* _Activity_: Only the lines below from the one that holds "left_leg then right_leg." through the one that holds "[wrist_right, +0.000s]" should appear in the answer, copied exactly, end lines included and pictures omitted.
%%
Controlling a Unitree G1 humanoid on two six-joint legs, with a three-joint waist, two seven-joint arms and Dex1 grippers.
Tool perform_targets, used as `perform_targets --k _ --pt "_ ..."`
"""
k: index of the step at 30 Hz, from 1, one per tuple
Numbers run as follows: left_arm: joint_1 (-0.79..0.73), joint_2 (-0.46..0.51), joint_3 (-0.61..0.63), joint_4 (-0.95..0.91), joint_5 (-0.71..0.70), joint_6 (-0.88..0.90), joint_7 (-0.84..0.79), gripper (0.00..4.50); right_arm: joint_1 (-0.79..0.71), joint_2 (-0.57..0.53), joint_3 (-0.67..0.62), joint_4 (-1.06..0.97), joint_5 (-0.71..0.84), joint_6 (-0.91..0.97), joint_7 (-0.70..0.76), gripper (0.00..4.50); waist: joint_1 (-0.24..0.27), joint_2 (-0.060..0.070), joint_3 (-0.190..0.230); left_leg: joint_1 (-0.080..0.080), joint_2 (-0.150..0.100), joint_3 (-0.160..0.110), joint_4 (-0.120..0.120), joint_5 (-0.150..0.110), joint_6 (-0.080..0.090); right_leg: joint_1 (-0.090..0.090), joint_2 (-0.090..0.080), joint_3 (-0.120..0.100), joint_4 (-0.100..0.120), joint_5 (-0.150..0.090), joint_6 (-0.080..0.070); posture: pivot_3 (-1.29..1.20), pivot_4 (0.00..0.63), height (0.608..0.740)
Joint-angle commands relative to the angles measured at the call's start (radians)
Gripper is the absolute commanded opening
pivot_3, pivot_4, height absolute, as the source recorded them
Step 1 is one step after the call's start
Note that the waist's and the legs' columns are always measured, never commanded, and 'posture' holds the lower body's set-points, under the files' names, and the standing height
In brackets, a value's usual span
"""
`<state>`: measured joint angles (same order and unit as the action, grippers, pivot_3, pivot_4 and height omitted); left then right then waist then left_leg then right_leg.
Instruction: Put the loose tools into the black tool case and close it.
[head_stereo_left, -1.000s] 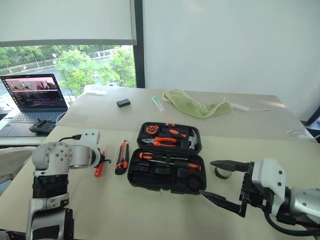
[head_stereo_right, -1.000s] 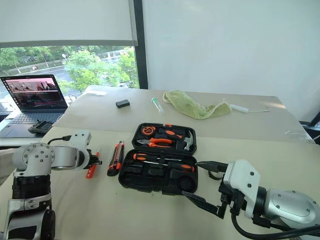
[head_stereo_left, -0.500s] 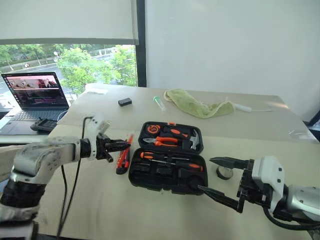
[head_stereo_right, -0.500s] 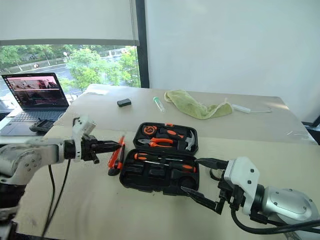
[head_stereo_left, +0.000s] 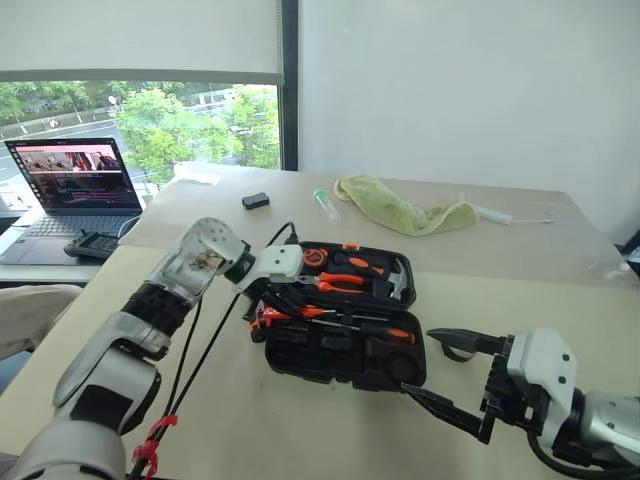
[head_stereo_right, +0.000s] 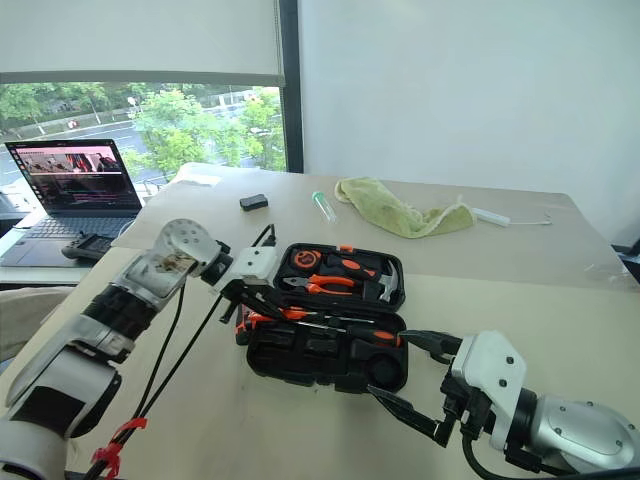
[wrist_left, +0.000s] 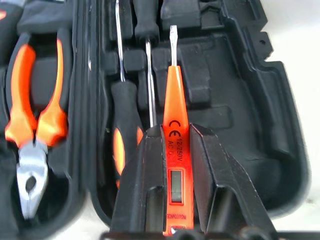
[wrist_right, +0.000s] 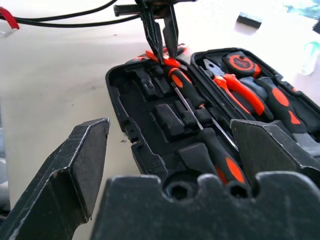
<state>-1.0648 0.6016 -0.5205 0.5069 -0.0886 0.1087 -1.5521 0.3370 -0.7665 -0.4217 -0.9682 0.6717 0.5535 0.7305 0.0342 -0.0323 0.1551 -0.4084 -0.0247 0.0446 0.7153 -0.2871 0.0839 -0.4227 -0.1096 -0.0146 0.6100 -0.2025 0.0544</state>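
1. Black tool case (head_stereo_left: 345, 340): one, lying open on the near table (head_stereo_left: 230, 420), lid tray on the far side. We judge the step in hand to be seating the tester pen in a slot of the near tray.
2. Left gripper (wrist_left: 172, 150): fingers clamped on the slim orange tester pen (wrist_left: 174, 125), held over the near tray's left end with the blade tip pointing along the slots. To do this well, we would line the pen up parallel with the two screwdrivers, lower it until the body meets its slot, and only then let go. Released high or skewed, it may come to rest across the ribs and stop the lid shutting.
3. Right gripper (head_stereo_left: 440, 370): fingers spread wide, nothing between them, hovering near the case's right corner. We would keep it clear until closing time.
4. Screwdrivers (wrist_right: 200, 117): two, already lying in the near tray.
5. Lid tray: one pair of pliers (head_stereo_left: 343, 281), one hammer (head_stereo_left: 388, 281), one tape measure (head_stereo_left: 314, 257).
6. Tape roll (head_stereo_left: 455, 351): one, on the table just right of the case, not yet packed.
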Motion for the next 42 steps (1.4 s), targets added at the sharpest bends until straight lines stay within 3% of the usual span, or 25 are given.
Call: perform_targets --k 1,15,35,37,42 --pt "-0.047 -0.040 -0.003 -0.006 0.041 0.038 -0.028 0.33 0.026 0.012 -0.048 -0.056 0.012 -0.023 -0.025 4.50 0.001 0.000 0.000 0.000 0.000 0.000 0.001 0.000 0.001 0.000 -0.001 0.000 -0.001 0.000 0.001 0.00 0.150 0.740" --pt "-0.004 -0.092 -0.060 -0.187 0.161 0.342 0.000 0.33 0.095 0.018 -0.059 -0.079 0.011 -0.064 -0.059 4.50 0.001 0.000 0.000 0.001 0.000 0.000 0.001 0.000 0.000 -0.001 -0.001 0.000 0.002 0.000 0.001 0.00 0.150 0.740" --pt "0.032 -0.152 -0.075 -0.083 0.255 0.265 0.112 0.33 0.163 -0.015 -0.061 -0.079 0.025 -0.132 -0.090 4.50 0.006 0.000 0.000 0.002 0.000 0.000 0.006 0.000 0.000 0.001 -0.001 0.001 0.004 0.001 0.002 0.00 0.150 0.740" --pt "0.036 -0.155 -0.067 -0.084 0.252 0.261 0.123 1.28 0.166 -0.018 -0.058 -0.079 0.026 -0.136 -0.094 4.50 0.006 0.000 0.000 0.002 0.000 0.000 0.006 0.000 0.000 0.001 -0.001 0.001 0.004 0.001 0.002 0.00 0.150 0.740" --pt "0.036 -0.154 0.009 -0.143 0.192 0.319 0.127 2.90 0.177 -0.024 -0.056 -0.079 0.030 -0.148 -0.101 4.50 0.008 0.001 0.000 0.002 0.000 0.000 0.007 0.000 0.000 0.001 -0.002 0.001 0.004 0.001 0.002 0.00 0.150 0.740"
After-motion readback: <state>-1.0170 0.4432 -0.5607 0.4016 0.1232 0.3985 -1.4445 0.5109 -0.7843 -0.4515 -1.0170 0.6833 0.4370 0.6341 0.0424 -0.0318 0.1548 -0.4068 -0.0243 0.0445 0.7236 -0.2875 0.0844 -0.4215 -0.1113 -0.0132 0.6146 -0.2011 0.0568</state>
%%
* _Output of the task_:
`<state>`: measured joint angles (same order and unit as the action, grippers, pivot_3, pivot_4 and height omitted); left then right then waist then left_leg then right_leg.
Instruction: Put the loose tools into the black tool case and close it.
[head_stereo_left, -1.000s] 
[head_stereo_right, -1.000s] 
[head_stereo_left, -0.500s] 
[head_stereo_right, -0.500s] 
[head_stereo_left, +0.000s] 
[head_stereo_right, +0.000s] 
[wrist_left, +0.000s] 
[wrist_right, +0.000s] 

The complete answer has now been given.